→ Problem description:
Both the line below containing "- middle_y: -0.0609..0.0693" and the line containing "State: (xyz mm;", along with every line between them, should be repeated exactly; no other line belongs in the answer.

→ Exercise data:
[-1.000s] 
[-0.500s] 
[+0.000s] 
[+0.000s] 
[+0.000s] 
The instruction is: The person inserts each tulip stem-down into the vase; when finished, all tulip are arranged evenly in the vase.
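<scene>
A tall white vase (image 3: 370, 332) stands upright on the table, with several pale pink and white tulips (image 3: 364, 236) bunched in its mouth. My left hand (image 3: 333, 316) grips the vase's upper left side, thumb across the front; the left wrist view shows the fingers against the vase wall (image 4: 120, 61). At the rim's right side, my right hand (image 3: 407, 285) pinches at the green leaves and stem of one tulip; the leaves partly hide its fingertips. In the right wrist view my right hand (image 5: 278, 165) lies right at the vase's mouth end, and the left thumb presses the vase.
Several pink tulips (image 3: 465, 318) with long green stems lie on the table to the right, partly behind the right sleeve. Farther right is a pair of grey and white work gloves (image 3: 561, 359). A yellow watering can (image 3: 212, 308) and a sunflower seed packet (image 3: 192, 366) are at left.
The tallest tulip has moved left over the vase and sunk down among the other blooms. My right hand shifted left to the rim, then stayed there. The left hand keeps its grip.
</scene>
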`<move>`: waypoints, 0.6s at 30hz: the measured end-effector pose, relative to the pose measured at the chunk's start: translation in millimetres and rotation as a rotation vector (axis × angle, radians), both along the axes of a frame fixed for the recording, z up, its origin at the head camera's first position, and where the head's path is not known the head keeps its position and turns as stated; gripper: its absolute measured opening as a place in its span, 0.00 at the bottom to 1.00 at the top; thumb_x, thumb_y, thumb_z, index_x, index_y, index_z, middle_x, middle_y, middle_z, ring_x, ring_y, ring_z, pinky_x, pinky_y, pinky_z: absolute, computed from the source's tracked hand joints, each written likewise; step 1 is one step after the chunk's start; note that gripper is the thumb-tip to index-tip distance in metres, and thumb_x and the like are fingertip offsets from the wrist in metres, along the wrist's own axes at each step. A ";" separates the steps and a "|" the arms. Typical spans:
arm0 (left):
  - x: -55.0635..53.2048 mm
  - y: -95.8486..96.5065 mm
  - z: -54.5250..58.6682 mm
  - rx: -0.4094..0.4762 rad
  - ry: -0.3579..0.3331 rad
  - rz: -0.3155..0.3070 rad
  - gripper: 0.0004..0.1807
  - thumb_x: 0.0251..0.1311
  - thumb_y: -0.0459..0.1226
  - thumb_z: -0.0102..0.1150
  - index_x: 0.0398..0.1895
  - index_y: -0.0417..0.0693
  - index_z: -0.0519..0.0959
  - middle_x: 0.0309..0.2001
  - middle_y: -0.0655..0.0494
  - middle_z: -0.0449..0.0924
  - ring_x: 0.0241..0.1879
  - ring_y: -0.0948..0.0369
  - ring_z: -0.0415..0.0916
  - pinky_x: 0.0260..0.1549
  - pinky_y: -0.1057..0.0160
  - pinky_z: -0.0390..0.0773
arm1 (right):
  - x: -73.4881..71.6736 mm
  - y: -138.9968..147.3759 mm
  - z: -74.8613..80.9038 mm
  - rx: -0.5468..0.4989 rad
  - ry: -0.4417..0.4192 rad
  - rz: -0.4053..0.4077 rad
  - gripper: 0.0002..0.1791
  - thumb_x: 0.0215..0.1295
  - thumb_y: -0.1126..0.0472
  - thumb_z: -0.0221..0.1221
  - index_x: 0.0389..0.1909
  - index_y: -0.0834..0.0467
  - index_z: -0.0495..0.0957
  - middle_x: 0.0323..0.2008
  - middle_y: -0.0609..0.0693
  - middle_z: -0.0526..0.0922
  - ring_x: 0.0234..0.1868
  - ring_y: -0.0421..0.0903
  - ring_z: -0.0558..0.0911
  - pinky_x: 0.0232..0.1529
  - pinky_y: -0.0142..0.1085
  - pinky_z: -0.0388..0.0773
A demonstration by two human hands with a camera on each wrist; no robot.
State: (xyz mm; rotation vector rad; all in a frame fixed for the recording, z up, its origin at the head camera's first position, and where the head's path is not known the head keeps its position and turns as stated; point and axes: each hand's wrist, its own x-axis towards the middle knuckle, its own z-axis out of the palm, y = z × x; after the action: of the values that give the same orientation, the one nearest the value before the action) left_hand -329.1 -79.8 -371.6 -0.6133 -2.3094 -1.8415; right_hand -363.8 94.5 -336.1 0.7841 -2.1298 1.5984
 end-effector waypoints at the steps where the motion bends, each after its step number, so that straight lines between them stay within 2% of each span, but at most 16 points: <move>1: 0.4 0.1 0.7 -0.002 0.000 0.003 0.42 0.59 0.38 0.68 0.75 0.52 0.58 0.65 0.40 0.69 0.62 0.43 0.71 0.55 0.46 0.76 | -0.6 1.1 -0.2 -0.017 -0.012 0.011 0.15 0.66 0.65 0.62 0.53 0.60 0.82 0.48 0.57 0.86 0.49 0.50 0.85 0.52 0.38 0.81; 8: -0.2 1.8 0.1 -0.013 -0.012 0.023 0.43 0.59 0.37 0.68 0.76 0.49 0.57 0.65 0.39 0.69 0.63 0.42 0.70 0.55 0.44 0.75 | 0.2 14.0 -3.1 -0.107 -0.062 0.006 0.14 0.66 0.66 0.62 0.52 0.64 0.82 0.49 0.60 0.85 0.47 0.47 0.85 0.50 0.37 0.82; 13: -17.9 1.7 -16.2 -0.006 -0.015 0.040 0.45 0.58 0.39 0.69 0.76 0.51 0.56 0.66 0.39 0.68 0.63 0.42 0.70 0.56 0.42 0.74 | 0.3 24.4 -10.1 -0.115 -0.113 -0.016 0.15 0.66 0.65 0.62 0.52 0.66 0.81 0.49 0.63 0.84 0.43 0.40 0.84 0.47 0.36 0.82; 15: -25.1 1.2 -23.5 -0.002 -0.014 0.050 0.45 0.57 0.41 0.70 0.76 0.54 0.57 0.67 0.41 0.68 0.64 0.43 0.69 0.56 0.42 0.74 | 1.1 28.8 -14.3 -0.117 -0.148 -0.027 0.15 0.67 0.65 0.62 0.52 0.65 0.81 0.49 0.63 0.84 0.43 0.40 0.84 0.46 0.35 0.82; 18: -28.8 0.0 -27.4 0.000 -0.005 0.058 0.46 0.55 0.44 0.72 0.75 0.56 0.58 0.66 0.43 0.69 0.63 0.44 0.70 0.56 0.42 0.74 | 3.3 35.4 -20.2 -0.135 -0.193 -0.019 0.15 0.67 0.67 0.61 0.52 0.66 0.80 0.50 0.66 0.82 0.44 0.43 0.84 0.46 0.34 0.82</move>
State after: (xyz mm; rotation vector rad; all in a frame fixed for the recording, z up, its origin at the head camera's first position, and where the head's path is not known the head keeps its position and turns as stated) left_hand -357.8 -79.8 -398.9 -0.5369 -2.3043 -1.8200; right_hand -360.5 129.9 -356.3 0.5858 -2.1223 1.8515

→ Answer to this problem:
  - middle_y: -0.0609..0.0693
  - middle_z: -0.0526..0.0922
  - ring_x: 0.0234..0.1868
  - ring_y: -0.0421..0.0903
  - ring_z: -0.0558..0.0911
  - pinky_x: 0.0232..0.1529
  - pinky_y: -0.0142..0.1085
  - pinky_z: -0.0388..0.0773
A demonstration by two human hands with a camera on each wrist; no robot.
State: (xyz mm; rotation vector rad; all in a frame fixed for the recording, z up, its origin at the head camera's first position, and where the head's path is not known the head keeps its position and turns as stated; point and axes: each hand's wrist, its own x-axis towards the middle knuckle, its own z-axis out of the palm, y = z × x; after the action: of the values that give the same orientation, the one nearest the value before the action) left_hand -329.1 -79.8 -371.6 -0.6133 -2.3094 -1.8415; right_hand -363.8 94.5 -336.1 0.7841 -2.1298 1.5984

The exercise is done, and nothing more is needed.